Links & files

Awk reference and ressources	Example files
gnu.org	`mail-list`
oreilly effective awk programming	`inventory-shipped`

📑 Functions#

Built-in Functions#

Calling Built-in Functions#

function(arg1,… argn)

The function’s parameters are evaluated completely before the function’s call is performed.

Numeric Functions#

atan2(y, x)	return the arctangent of y / x in radians
cos(x)	return the cosine of x , with x in radians
exp(x)	return the exponential of x ( e ^ x )
int(x)	return the nearest integer to x
log(x)	return the natural logarithm of x
rand()	return a random number
sin(x)	return the sine of x , with x in radians.
sqrt(x)	return the positive square root of x
srand([x])	set the starting point for generating random numbers to the value x

awk '# Function to roll a simulated die.
function roll(n) { return 1 + int(rand() * n) }
# Roll 3 six-sided dice and
# print total number of points.
{
printf("%d points\n", roll(6) + roll(6) + roll(6))
}'

String-Manipulation Functions#

asort(source[,dest[,how]])	sorts the values of source
asorti(source[,dest[,how]])	if dest is specified, then source is duplicated into dest

awk 'BEGIN {
a["last"] = "de"
a["first"] = "sac"
a["middle"] = "cul"
for (i in a)
printf "%s\n", a[i]
asort(a)
for (i in a)
printf "%s\n", a[i]
}'

sac
cul
de
cul
de
sac

gensub(regexp,replacement,how[,target])	replace all matches of regexp with replacement
gsub(regexp,replacement[,target])	replace all matches of regexp with replacement

awk 'BEGIN {
a = "abc def"
b = gensub(/(.+) (.+)/, "\\2 \\1", "g", a)
print b
}'

def abc

echo 'a b c a d e' | awk '{
print gensub(/a/, "AA", 1)
print gensub(/a/, "AA", 2)
print gensub(/a/, "AA", "g")
}'

AA b c a d e
a b c AA d e
AA b c AA d e

index(in,find)	return the position of find in string in
length([string])	return the number of characters in string

awk 'BEGIN {
str = "guillaume"
print index(str, "aume")
print index(str, "gui")
}'

awk 'length($1) > 8 { print }' mail-list

match(string,regexp[,array])

search string matched by regexp and return the character position

echo 'FIND ru+n
My program runs
but not very quickly
FIND guisam
JF+KM
This line is property of Reality Engineering Co.
guisam was here.' | awk '{ if ($1 == "FIND")
regex = $2
else {
where = match($0, regex)
if (where != 0)
print "Match of", regex, "found at", where, "in", $0
}}'

Match of ru+n found at 12 in My program runs
Match of guisam found at 1 in guisam was here.

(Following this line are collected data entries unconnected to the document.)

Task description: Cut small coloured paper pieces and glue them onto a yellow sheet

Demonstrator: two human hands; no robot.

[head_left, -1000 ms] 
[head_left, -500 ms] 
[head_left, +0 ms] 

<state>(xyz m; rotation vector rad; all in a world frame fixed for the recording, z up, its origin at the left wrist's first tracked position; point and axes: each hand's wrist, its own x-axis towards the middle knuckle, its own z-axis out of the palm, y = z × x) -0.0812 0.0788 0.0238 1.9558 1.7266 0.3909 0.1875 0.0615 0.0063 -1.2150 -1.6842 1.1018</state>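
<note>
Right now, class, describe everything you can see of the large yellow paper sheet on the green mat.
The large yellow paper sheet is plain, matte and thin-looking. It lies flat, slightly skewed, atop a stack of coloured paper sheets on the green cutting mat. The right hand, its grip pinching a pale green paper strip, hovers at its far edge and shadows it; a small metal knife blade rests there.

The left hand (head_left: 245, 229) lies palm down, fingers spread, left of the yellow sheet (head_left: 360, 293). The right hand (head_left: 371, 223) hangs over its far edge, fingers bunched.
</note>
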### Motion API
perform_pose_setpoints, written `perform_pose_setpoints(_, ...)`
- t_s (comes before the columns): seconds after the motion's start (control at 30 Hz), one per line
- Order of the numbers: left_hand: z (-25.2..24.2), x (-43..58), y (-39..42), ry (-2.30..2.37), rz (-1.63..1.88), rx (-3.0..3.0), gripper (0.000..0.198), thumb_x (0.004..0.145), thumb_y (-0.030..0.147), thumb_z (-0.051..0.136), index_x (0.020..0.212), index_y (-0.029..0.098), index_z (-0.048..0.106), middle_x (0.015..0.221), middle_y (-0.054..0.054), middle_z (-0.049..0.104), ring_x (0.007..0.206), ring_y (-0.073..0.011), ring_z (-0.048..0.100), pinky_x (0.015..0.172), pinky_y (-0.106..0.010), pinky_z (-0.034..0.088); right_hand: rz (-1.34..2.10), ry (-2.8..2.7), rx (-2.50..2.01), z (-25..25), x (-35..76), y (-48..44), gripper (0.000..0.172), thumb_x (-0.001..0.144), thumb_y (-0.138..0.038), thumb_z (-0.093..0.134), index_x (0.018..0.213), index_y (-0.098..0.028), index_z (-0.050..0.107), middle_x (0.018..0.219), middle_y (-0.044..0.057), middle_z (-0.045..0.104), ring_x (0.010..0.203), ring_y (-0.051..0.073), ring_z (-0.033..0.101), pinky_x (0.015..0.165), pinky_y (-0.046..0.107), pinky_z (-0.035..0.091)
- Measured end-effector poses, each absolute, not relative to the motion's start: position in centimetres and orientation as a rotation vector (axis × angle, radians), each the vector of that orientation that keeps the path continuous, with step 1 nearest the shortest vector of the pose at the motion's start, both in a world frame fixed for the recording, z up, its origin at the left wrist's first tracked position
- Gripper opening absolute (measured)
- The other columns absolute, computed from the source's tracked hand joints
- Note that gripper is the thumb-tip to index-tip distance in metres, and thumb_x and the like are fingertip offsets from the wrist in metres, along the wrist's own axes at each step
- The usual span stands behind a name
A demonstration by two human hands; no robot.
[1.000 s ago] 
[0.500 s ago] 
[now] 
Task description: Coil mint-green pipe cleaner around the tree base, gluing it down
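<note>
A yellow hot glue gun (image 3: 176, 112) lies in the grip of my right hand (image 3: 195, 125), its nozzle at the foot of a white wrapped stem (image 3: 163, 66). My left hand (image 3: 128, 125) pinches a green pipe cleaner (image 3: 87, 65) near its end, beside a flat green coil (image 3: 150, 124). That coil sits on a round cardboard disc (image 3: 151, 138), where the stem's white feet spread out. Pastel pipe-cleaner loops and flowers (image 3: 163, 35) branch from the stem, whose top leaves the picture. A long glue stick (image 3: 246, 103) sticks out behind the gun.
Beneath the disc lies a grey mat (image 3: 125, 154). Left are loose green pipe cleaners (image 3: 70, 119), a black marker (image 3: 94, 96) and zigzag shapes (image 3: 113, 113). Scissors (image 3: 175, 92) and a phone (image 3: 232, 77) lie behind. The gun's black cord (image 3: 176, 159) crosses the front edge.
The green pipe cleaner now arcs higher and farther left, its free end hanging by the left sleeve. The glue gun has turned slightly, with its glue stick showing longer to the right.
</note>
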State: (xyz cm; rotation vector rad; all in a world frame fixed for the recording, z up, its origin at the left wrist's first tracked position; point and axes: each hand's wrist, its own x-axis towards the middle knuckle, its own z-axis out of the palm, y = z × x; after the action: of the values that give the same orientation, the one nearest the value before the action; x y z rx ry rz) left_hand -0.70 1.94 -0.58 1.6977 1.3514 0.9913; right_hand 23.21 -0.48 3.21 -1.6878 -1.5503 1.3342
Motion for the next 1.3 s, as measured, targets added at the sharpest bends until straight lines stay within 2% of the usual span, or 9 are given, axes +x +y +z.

echo "guillaume blablaba samblahblah" | awk '
match($0, /(gui).*(sam).*/, arr) { print arr[1]arr[2] }'

guisam

echo "guillaume blablaba samsamsam blahblah" | awk '
match($0, /(gui).*(sam).*/, arr) {
print arr[1]arr[2]
print arr[1, "start"], arr[1, "length"]
print arr[2, "start"], arr[2, "length"]
}'

guisam
1 3
20 3

patsplit(string,array[,fieldpat[,seps]])	divide string into pieces defined by fieldpat or fieldsep and store the
split(string,array[,fieldsep[,seps]])	pieces in array and the separator strings in the seps array

awk 'BEGIN {
split("cul-de_sac", a, /-|_/, seps)
for (i in a)
printf "%s -> %s\n", "a["i"]", a[i]
for (j in seps)
printf "%s -> %s\n", "seps["j"]", seps[j]
}'

a[1] -> cul
a[2] -> de
a[3] -> sac
seps[1] -> -
seps[2] -> _

sprintf(format,expression1,…)

return (without printing) the string that printf would have printed out

awk 'BEGIN {
pival = sprintf("pi = %.2f (approx.)", 22/7)
print pival
}'

pi = 3.14 (approx.)

strtonum(str)

examine str and return its numeric value

echo 0x17 | awk '{ printf "%.2f\n", strtonum($1) }'

23.00

sub(regexp,replacement[,target])

replace all matches of regexp with replacement

awk 'BEGIN {
str = "guillaume, guillaume, everywhere"
print sub(/llaume/, "sam", str)
print str
sub("guisam", "& was here", str)
print str
}'

1
guisam, guillaume, everywhere
guisam was here, guillaume, everywhere

substr(string,start[,length])

return a length long substring, starting at character number start

awk 'BEGIN {
str = "abcdefghi"
print substr(str, 1, 3) "DE" substr(str, 6)
}'

abcDEfghi

tolower(string)	each uppercase character in the string replaced with lowercase character
toupper(string)	each lowercase character in the string replaced with uppercase character

Input/Output Functions#

close(filename[,how])	close the file filename for input or output
fflush([filename])	flush any buffered output
system(command)	execute the operating system command command

Interactive Versus Noninteractive Buffering#

awk '{print $1$2}'
1 2
12
gui sam
guisam

awk '{print $1$2}' | cat
1 2
gui sam
12
guisam

Time Functions#

mktime(datespec)

turn datespec into a timestamp

awk 'BEGIN { t = mktime("2020 02 27 13 31 31")
print t }'

1582806691

strftime([format[,timestamp[,utc-flag]]])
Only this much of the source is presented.